5.) CNC Milling Machines
A CNC machine is a computer-controlled tool used to create complex parts.
CNC mills are built to automate the milling of different materials at fast speeds with high levels of detail.
Unlike manual milling machines, CNC machines simply read coded instructions to perform a milling operation.
These milling machines work with minimum human intervention to complete the process.
Advantages of Milling Machines
Milling machines are incredibly USEFUL in any manufacturing operation.

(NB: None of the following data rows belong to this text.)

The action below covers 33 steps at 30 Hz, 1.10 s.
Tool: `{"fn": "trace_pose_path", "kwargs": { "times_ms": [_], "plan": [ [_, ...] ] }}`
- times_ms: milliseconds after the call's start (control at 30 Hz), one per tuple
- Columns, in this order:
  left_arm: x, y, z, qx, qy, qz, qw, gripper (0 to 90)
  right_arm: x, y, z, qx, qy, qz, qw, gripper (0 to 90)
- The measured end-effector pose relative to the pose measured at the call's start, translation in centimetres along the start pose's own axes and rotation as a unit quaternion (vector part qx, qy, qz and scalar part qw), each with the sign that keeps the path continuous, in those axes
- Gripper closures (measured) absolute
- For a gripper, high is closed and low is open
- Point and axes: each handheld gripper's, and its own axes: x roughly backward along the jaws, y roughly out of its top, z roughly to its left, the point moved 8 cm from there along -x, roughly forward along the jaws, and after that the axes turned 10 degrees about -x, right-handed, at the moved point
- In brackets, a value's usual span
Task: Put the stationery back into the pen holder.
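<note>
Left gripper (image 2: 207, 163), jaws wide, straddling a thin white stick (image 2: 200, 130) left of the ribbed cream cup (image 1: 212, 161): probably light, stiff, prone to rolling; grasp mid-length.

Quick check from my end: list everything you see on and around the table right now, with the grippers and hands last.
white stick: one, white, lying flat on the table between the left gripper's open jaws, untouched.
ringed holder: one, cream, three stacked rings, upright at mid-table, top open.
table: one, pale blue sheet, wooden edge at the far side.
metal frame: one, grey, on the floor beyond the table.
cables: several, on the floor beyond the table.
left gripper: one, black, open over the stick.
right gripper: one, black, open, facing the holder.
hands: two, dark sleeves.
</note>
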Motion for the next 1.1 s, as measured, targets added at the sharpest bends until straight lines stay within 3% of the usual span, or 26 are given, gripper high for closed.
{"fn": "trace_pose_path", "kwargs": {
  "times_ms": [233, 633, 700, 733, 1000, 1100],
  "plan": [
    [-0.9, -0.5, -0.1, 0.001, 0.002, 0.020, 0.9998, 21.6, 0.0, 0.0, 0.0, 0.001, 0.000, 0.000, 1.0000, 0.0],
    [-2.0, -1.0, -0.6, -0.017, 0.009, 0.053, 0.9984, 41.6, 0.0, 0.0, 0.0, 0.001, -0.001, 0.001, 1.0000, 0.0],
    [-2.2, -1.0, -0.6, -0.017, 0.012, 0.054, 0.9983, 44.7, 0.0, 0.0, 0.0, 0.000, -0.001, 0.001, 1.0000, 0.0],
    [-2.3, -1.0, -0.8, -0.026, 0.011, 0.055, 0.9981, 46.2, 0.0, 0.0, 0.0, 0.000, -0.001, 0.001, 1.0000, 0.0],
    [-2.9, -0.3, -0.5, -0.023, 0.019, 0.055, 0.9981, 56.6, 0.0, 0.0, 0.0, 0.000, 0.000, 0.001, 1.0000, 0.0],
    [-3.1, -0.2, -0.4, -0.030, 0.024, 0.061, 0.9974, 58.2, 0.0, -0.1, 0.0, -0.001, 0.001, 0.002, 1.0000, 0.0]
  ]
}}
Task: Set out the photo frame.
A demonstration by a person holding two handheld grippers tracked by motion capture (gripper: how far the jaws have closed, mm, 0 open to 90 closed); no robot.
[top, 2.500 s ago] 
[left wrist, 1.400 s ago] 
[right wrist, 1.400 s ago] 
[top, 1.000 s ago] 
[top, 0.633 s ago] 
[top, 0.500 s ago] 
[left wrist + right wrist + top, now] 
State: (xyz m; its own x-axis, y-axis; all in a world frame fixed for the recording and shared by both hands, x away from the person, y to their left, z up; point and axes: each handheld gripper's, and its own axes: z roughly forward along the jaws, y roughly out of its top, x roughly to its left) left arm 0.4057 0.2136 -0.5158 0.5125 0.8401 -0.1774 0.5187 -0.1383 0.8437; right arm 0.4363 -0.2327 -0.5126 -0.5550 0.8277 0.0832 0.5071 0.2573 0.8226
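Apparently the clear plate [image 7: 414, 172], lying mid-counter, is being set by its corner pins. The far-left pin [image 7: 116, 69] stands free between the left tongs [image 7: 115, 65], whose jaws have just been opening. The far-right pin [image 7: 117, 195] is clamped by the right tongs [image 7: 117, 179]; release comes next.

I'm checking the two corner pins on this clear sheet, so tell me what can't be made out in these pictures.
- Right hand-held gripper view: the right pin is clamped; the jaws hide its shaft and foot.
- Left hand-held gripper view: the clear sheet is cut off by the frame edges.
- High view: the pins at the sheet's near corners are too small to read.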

They are efficient, versatile, and durable.
Let’s look at the BENEFITS that a milling machine can bring.
A milling machine automates the machining process to enable the production of small or large batches of parts.
It brings increased efficiency to any operation by making more parts quickly.
Among the milling machines available, a CNC mill can provide the best production benefits with large volume outputs and superior finish.
A vertical mill offers enhanced visibility during the machining process due to its vertical orientation.
It also uses thin tools designed to make shallow cuts for enhanced precision.
Milling machines can be equipped with multiple cutters that are able to do simultaneous cuts.
Horizontal mills are able to approach a workpiece from various angles, making it ideal for customizable cutting jobs.
It is also compatible with add-ons and features for more complex operations.
Milling machines are multi-purpose equipment that can machine flat, conical, contoured, and helical surfaces.
These machining centers can readily produce intricate shapes and designs.
Frequently Asked Questions
Below are related questions about milling machines that many people ask.
What Are the Limitations of a Milling Machine?
Certain disadvantages restrict the functionality of a milling machine.
The drawbacks of this machine primarily stem from its size, axis movement, cutting capabilities, and cost.
Can You Mill With a Drill Press?
You can use a drill press ONLY if you intend to mill a soft material like plastic or wood.
The side pressure should be kept light, and the feed kept low to prevent damage to your drill press.
Can You Mill With a CNC Router?
Unlike a CNC mill, a CNC router is designed to operate on soft materials. You can mill wood with a CNC router, but not metals.
A milling machine works by removing material from a stationary workpiece using various cutting tools.
It is an essential process in many manufacturing operations.
Getting the right machine is CRUCIAL if you want to maximize your operations.
I hope you learned what milling machines can do and how each type works best for certain applications.